[Start of section]

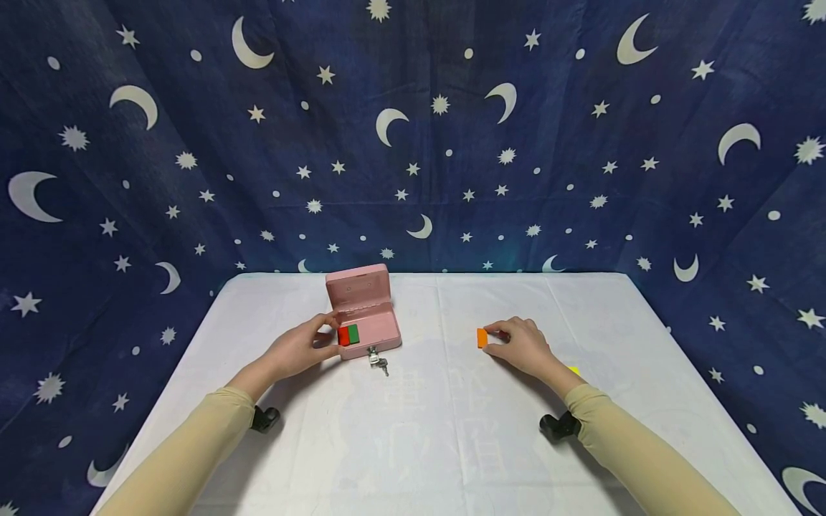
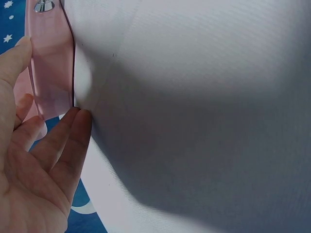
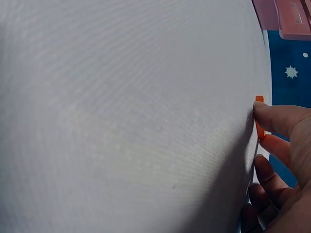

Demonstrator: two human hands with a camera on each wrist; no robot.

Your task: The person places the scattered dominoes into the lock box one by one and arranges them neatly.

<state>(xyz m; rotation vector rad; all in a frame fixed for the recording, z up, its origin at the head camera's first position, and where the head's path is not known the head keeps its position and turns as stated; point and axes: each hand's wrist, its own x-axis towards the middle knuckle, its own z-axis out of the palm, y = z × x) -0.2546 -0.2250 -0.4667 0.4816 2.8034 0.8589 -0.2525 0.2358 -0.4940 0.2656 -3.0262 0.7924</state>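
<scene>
A pink metal box stands with its lid raised, left of the table's middle. Inside, at its left end, a red block and a green block lie side by side. My left hand holds the box's left end, thumb at the front corner and fingers toward the back; the left wrist view shows the outer fingers stretched out by the box's lower edge. Right of the middle, my right hand pinches an orange block between thumb and fingertips, low over the white cloth.
At the box's front hangs a small padlock with keys. A yellow block shows partly behind my right wrist. White cloth covers the table, and a dark blue curtain with moons and stars hangs behind it.
</scene>
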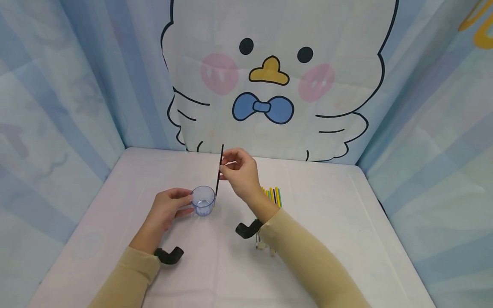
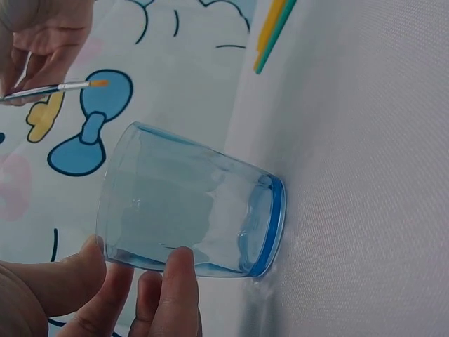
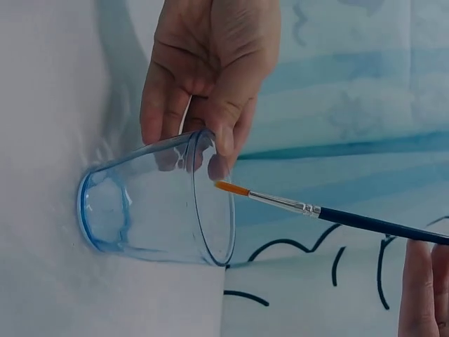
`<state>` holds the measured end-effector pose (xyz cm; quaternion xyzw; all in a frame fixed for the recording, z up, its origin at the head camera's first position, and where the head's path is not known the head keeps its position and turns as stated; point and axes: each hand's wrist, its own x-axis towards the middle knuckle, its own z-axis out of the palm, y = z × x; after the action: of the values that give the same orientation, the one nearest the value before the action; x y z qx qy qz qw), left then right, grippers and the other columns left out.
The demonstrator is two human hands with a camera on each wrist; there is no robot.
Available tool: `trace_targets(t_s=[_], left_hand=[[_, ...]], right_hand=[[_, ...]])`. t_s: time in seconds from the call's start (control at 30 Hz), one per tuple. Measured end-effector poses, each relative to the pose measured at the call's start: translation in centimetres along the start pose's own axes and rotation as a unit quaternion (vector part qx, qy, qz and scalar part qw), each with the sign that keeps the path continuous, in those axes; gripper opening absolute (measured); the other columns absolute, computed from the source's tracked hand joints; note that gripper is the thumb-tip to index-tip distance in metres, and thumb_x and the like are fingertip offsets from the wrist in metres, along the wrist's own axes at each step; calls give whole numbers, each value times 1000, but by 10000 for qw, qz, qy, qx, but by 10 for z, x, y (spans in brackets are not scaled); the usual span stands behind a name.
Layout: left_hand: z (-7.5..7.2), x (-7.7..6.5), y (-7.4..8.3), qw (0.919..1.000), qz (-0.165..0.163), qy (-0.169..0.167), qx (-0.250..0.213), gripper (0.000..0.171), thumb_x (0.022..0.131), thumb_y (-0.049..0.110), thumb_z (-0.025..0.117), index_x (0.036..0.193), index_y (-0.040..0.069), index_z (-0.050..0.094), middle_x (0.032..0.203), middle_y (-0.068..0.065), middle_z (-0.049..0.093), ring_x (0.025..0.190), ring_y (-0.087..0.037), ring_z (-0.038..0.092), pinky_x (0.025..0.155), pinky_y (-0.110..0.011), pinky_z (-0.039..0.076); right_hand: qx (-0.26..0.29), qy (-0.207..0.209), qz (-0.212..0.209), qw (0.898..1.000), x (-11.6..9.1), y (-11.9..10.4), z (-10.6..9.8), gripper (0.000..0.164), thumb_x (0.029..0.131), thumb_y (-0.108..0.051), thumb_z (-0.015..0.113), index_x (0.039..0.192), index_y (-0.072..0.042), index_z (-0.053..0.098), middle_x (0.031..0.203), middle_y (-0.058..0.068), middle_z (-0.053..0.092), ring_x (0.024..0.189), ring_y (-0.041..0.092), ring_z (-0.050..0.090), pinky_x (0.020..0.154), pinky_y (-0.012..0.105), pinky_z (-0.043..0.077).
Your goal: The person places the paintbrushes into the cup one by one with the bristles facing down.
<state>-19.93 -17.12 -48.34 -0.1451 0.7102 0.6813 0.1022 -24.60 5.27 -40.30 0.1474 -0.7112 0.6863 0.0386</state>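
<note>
A clear bluish cup (image 1: 203,202) stands upright on the white table, seemingly with nothing inside. My left hand (image 1: 166,208) grips its left side, thumb at the rim and fingers against the wall, as the left wrist view shows on the cup (image 2: 189,203). My right hand (image 1: 243,173) pinches a thin dark-handled paintbrush (image 1: 219,177) behind and right of the cup. The brush points downward; its silver ferrule and orange bristles (image 3: 233,188) show in the right wrist view, where the tip overlaps the area by the cup's rim.
Several paintbrushes with yellow, green and dark handles (image 1: 275,196) lie together on the table (image 1: 327,222), partly hidden under my right forearm. A cloth backdrop with a cartoon bird (image 1: 265,81) hangs behind the table's far edge. Blue striped curtains (image 1: 46,107) flank both sides.
</note>
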Motion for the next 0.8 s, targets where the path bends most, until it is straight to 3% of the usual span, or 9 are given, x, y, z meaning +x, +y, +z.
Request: trace_targets(t_s=[0.33,0.53,0.8], left_hand=[[1,1,1,10000,-40,-12,29,41,105,13,71,143,-1,63,138,-20,60,120,-28,67,90,-32,69],[0,2,1,10000,-45,-33,12,41,106,12,70,143,-2,62,137,-19,61,118,-26,67,90,-32,69],[0,4,0,9999,-88,-43,-39,42,105,12,70,144,-2,61,142,-21,59,126,-31,66,93,-32,68]], right_hand=[[-191,-162,-335,9991,7,1,25,28,98,8,69,123,-3,66,104,14,65,87,14,68,79,35,71],[-331,-308,-225,9987,10,13,38,29,98,8,69,125,-1,66,104,14,65,88,14,68,79,34,71],[-474,-297,71,9984,9,35,52,28,96,10,70,120,-5,70,102,14,67,85,11,66,84,54,70]])
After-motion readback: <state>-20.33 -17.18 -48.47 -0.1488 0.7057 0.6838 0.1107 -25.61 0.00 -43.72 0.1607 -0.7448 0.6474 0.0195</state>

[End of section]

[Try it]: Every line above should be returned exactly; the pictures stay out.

[Answer space]:
Demonstrator: two human hands with a camera on each wrist; no robot.

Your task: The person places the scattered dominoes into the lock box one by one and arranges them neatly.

<state>(xyz m; rotation vector rad; all in a frame fixed for the recording, z up, its origin at the head camera's first position, and where the head's path is not known the head keeps its position and turns as stated; point and axes: each hand's wrist, its own x-axis towards the middle knuckle, its own z-axis out of the palm, y = z × x) -0.2546 -0.2250 -0.4667 0.4816 2.8034 0.8589 -0.2525 0.2358 -0.4940 0.2656 -3.0262 0.7924</state>
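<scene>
A pink metal box stands with its lid raised, left of the table's middle. Inside, at its left end, a red block and a green block lie side by side. My left hand holds the box's left end, thumb at the front corner and fingers toward the back; the left wrist view shows the outer fingers stretched out by the box's lower edge. Right of the middle, my right hand pinches an orange block between thumb and fingertips, low over the white cloth.
At the box's front hangs a small padlock with keys. A yellow block shows partly behind my right wrist. White cloth covers the table, and a dark blue curtain with moons and stars hangs behind it.
</scene>
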`<state>` holds the measured end-effector pose (xyz cm; quaternion xyzw; all in a frame fixed for the recording, z up, its origin at the head camera's first position, and where the head's path is not known the head keeps its position and turns as stated; point and axes: each hand's wrist, its own x-axis towards the middle knuckle, its own z-axis out of the palm, y = z × x; after the action: of the values that give the same orientation, the one nearest the value before the action; x y z qx qy qz qw), left then right, grippers and the other columns left out.
The demonstrator is two human hands with a camera on each wrist; there is no robot.
Available tool: `trace_targets(t_s=[_], left_hand=[[_, ...]], right_hand=[[_, ...]])`. t_s: time in seconds from the call's start (control at 30 Hz), one per tuple. Measured end-effector poses, each relative to the pose measured at the call's start: translation in centimetres along the start pose's own axes and rotation as a unit quaternion (vector part qx, qy, qz and scalar part qw), each with the sign that keeps the path continuous, in those axes; gripper opening absolute (measured); the other columns absolute, computed from the source's tracked hand joints; note that gripper is the thumb-tip to index-tip distance in metres, and thumb_x and the like are fingertip offsets from the wrist in metres, along the wrist's own axes at each step; calls give whole numbers, each value times 1000, but by 10000 for qw, qz, qy, qx, but by 10 for z, x, y (spans in brackets are not scaled); the usual span stands behind a name.
Layout: left_hand: z (-7.5..7.2), x (-7.7..6.5), y (-7.4..8.3), qw (0.919..1.000), qz (-0.165..0.163), qy (-0.169..0.167), qx (-0.250..0.213), gripper (0.000..0.171), thumb_x (0.022..0.131), thumb_y (-0.049..0.110), thumb_z (-0.025..0.117), index_x (0.036..0.193), index_y (-0.040..0.069), index_z (-0.050..0.094), middle_x (0.032..0.203), middle_y (-0.068..0.065), middle_z (-0.049..0.093), ring_x (0.025..0.190), ring_y (-0.087..0.037), ring_z (-0.038..0.092), pinky_x (0.025..0.155), pinky_y (-0.110..0.011), pinky_z (-0.039..0.076); right_hand: qx (-0.26..0.29), qy (-0.207..0.209), qz (-0.212..0.209), qw (0.898..1.000), x (-11.6..9.1), y (-11.9..10.4), z (-10.6..9.8), gripper (0.000..0.164), thumb_x (0.029..0.131), thumb_y (-0.108..0.051), thumb_z (-0.015..0.113), index_x (0.039..0.192), index_y (-0.072..0.042), index_z (-0.053..0.098), middle_x (0.031..0.203), middle_y (-0.058..0.068), middle_z (-0.053..0.092), ring_x (0.024..0.189), ring_y (-0.041..0.092), ring_z (-0.050..0.090), pinky_x (0.020..0.154), pinky_y (-0.012..0.105), pinky_z (-0.043..0.077).
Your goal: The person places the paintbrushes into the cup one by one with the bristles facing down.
<state>-19.93 -17.12 -48.34 -0.1451 0.7102 0.6813 0.1022 -24.60 5.27 -40.30 0.1474 -0.7112 0.6863 0.0386</state>
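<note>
A clear bluish cup (image 1: 203,202) stands upright on the white table, seemingly with nothing inside. My left hand (image 1: 166,208) grips its left side, thumb at the rim and fingers against the wall, as the left wrist view shows on the cup (image 2: 189,203). My right hand (image 1: 243,173) pinches a thin dark-handled paintbrush (image 1: 219,177) behind and right of the cup. The brush points downward; its silver ferrule and orange bristles (image 3: 233,188) show in the right wrist view, where the tip overlaps the area by the cup's rim.
Several paintbrushes with yellow, green and dark handles (image 1: 275,196) lie together on the table (image 1: 327,222), partly hidden under my right forearm. A cloth backdrop with a cartoon bird (image 1: 265,81) hangs behind the table's far edge. Blue striped curtains (image 1: 46,107) flank both sides.
</note>
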Motion for the next 0.8 s, targets where the path bends most, until it is straight to 3% of the usual span, or 9 are given, x, y, z meaning +x, +y, +z.
Request: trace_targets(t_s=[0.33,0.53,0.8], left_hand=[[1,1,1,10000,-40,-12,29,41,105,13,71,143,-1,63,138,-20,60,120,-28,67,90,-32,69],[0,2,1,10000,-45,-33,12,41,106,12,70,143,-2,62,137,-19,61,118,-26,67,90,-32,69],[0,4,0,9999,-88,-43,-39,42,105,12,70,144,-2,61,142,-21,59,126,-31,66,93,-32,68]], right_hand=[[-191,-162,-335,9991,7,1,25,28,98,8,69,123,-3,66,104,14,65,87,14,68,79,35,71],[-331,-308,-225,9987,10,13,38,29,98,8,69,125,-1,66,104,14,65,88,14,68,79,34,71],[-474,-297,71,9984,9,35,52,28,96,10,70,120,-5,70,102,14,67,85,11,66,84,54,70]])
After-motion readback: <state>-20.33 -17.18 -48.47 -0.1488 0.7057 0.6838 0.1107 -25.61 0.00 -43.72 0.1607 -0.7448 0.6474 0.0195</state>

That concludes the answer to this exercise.